§ Your assignment: Each line in the records below, from the one that contains "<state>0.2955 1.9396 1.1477" to the one that contains "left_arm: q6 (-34", should be reproduced exactly, the first and last included.

Stored entries:

-=-=-=-=-

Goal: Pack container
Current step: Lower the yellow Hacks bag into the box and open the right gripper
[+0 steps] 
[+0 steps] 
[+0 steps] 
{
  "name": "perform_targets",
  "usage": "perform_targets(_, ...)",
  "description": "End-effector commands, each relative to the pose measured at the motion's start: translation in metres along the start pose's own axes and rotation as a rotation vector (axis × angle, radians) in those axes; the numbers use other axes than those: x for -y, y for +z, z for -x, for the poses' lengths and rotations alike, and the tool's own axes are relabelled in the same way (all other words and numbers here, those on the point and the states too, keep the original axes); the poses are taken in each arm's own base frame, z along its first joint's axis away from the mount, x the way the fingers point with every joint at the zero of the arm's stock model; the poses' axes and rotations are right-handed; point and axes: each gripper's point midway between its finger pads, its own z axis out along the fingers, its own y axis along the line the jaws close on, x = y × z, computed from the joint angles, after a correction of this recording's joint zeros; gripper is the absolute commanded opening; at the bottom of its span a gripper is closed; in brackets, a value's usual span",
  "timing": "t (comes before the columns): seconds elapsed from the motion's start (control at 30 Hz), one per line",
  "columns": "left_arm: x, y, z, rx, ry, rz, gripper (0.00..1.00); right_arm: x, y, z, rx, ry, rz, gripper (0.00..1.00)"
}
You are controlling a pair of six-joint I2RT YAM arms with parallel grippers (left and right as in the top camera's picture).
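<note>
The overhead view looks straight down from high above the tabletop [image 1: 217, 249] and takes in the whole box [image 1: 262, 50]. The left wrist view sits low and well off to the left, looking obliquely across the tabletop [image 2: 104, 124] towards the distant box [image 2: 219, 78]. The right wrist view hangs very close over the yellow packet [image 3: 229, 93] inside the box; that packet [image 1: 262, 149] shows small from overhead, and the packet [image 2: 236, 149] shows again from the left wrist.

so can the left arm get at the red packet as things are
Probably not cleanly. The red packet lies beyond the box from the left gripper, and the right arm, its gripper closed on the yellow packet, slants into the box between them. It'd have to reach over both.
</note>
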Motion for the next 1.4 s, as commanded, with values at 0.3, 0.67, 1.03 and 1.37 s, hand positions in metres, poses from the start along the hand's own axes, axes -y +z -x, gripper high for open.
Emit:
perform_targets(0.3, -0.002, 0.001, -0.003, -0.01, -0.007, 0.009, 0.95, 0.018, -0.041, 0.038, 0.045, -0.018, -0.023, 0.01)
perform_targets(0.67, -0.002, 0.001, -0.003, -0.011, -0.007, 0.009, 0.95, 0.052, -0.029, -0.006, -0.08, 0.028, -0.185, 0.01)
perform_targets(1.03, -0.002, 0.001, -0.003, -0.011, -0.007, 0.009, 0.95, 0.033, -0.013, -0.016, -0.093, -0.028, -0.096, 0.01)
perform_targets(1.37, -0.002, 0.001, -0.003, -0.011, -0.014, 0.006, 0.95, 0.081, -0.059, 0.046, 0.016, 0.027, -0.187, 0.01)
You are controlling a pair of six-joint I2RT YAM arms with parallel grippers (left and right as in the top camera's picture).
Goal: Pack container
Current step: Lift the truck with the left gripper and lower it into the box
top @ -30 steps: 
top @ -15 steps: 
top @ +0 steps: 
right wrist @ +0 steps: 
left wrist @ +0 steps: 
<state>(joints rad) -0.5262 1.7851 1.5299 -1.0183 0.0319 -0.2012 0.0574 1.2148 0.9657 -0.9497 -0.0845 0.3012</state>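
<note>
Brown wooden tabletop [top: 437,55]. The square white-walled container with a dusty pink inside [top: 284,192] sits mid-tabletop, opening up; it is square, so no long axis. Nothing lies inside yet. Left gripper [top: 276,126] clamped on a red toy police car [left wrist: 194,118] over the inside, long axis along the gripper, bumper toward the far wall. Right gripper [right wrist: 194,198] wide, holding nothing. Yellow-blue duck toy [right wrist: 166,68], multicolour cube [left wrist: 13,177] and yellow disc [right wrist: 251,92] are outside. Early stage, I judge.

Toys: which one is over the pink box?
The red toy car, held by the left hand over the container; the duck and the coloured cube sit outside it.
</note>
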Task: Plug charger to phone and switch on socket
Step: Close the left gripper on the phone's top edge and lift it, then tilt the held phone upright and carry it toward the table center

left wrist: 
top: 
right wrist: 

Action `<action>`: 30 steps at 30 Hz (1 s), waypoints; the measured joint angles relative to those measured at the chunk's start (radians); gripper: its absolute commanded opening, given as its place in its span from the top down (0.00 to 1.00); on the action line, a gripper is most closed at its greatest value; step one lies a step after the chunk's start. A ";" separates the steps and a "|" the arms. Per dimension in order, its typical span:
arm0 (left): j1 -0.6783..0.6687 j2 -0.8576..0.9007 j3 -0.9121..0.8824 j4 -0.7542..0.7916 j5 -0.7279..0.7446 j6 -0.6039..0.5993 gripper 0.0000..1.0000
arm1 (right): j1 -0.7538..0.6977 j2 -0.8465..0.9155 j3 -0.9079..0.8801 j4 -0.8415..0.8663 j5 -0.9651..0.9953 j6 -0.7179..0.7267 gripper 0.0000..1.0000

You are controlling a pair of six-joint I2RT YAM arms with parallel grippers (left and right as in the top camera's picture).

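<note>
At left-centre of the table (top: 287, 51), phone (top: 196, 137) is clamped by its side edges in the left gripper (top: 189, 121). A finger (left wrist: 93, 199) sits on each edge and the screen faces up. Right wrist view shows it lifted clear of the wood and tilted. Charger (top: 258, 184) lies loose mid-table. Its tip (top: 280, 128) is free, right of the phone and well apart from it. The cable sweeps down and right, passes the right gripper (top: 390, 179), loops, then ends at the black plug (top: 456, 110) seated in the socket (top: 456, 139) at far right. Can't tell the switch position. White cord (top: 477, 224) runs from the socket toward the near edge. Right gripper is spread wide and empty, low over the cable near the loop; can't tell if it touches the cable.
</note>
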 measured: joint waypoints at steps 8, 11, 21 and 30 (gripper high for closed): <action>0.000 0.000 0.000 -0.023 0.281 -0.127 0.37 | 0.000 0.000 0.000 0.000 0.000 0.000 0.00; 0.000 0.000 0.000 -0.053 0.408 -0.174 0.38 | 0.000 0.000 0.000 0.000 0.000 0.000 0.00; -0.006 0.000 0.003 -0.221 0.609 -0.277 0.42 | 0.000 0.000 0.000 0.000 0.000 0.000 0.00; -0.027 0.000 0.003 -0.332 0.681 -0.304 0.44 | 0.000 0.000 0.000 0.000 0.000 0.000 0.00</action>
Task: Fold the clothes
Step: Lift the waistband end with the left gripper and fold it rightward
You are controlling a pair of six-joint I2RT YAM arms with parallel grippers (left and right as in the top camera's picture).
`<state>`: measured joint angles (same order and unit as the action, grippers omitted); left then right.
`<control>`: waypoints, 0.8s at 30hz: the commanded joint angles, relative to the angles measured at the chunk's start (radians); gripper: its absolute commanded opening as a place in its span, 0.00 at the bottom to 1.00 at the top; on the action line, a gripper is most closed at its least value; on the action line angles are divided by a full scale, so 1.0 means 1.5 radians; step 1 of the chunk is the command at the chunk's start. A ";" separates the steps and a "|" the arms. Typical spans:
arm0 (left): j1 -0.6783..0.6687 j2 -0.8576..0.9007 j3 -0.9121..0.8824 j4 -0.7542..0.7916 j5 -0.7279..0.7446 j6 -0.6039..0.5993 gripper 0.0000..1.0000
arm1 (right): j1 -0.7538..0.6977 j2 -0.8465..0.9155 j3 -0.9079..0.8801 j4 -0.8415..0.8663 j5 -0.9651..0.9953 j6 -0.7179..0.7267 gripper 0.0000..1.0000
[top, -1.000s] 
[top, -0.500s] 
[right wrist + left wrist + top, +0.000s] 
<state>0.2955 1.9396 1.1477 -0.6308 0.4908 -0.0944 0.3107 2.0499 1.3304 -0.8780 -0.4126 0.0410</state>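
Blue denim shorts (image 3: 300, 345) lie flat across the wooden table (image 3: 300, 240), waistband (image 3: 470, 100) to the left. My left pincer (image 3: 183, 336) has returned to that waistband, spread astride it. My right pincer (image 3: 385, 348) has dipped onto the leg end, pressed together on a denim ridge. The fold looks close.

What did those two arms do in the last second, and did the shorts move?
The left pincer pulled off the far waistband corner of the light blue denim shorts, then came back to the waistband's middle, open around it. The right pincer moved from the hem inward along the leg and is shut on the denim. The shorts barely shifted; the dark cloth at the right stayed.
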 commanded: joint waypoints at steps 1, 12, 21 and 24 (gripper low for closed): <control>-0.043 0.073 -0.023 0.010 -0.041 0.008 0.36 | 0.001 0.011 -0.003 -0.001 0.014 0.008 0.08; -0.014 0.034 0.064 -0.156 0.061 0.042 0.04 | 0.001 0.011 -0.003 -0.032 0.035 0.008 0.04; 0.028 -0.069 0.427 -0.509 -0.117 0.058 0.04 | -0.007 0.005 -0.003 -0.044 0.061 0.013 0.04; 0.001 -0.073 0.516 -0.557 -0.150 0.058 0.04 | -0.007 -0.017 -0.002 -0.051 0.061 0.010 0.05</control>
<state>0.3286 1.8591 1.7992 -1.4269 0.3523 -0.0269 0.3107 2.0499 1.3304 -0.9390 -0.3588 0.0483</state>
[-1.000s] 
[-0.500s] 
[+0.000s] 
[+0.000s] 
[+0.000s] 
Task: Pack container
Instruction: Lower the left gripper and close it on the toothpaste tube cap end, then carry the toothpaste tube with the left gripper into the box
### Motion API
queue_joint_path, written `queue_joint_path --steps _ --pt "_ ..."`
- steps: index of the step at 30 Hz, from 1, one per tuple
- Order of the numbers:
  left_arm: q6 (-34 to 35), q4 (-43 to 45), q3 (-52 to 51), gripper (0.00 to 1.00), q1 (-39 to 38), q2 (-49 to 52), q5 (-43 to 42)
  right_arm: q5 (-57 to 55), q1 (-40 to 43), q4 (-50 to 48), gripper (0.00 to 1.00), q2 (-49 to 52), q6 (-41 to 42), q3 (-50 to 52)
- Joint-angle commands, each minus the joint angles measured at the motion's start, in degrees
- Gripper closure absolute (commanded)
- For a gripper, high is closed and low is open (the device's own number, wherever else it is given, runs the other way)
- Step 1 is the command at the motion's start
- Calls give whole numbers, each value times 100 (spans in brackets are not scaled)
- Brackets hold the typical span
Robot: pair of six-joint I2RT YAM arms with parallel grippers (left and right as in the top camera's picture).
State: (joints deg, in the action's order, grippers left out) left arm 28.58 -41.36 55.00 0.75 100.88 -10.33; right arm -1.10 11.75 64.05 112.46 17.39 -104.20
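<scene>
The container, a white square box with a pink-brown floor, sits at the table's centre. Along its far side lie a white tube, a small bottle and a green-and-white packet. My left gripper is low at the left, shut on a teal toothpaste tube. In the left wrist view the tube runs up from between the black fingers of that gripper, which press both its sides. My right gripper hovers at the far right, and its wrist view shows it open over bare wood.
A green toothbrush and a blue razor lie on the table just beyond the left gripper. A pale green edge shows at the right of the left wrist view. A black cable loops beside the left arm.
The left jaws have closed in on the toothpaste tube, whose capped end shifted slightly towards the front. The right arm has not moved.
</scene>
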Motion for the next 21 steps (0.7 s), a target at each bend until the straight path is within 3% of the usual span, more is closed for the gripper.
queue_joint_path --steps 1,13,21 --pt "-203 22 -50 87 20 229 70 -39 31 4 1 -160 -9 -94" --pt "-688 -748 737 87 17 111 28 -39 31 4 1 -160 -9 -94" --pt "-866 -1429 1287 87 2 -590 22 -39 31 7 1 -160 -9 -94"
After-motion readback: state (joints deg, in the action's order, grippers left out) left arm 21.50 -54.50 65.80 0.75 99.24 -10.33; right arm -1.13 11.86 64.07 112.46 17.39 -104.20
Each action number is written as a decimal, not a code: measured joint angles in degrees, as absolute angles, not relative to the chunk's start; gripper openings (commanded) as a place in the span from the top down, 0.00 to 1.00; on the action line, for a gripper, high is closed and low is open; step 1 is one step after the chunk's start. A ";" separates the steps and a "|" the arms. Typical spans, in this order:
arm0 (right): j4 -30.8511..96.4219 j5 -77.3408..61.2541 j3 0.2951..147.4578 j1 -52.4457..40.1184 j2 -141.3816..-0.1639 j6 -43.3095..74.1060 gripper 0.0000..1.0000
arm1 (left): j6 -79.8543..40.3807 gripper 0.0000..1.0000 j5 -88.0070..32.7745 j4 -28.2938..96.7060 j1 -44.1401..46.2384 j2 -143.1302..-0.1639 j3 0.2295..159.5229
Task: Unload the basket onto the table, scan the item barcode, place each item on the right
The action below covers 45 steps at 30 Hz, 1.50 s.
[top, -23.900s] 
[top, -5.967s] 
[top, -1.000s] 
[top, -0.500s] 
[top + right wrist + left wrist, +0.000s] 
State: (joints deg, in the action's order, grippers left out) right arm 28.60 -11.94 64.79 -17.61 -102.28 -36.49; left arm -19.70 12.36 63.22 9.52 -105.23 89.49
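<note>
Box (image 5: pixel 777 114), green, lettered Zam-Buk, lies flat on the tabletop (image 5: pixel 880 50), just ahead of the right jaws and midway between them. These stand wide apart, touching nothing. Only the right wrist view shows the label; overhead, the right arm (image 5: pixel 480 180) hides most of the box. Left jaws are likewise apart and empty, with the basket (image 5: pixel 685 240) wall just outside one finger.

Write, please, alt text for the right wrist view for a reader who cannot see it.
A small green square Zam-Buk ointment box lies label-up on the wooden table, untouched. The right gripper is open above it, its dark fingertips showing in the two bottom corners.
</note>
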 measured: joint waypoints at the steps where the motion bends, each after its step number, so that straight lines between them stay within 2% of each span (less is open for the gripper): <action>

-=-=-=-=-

§ Your solution:
<state>0.2955 1.9396 1.1477 -0.6308 0.4908 -0.0944 0.3107 2.0499 1.3304 -0.8780 -0.4126 0.0410</state>
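Blue denim shorts (image 3: 300, 345) lie flat across the wooden table (image 3: 300, 240), waistband (image 3: 470, 100) to the left. My left pincer (image 3: 183, 336) has returned to that waistband, spread astride it. My right pincer (image 3: 385, 348) has dipped onto the leg end, pressed together on a denim ridge. The fold looks close.

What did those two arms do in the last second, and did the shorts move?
The left pincer pulled off the far waistband corner of the light blue denim shorts, then came back to the waistband's middle, open around it. The right pincer moved from the hem inward along the leg and is shut on the denim. The shorts barely shifted; the dark cloth at the right stayed.
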 commanded: joint waypoints at steps 1, 12, 21 and 24 (gripper low for closed): <control>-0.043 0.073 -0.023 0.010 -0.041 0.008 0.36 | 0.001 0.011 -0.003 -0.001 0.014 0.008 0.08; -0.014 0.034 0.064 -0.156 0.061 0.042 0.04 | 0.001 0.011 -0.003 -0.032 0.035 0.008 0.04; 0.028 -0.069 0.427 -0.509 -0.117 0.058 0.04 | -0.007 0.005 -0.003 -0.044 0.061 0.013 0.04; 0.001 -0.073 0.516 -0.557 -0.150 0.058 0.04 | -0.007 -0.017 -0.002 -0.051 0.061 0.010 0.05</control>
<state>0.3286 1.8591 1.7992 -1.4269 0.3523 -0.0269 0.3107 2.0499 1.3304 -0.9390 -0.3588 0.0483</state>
[-1.000s] 
[-0.500s] 
[+0.000s] 
[+0.000s] 
[+0.000s] 
Task: Pack container
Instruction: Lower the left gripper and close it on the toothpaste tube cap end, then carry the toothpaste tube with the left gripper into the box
### Motion API
queue_joint_path, written `queue_joint_path --steps _ --pt "_ ..."`
- steps: index of the step at 30 Hz, from 1, one per tuple
- Order of the numbers:
  left_arm: q6 (-34 to 35), q4 (-43 to 45), q3 (-52 to 51), gripper (0.00 to 1.00), q1 (-39 to 38), q2 (-49 to 52), q5 (-43 to 42)

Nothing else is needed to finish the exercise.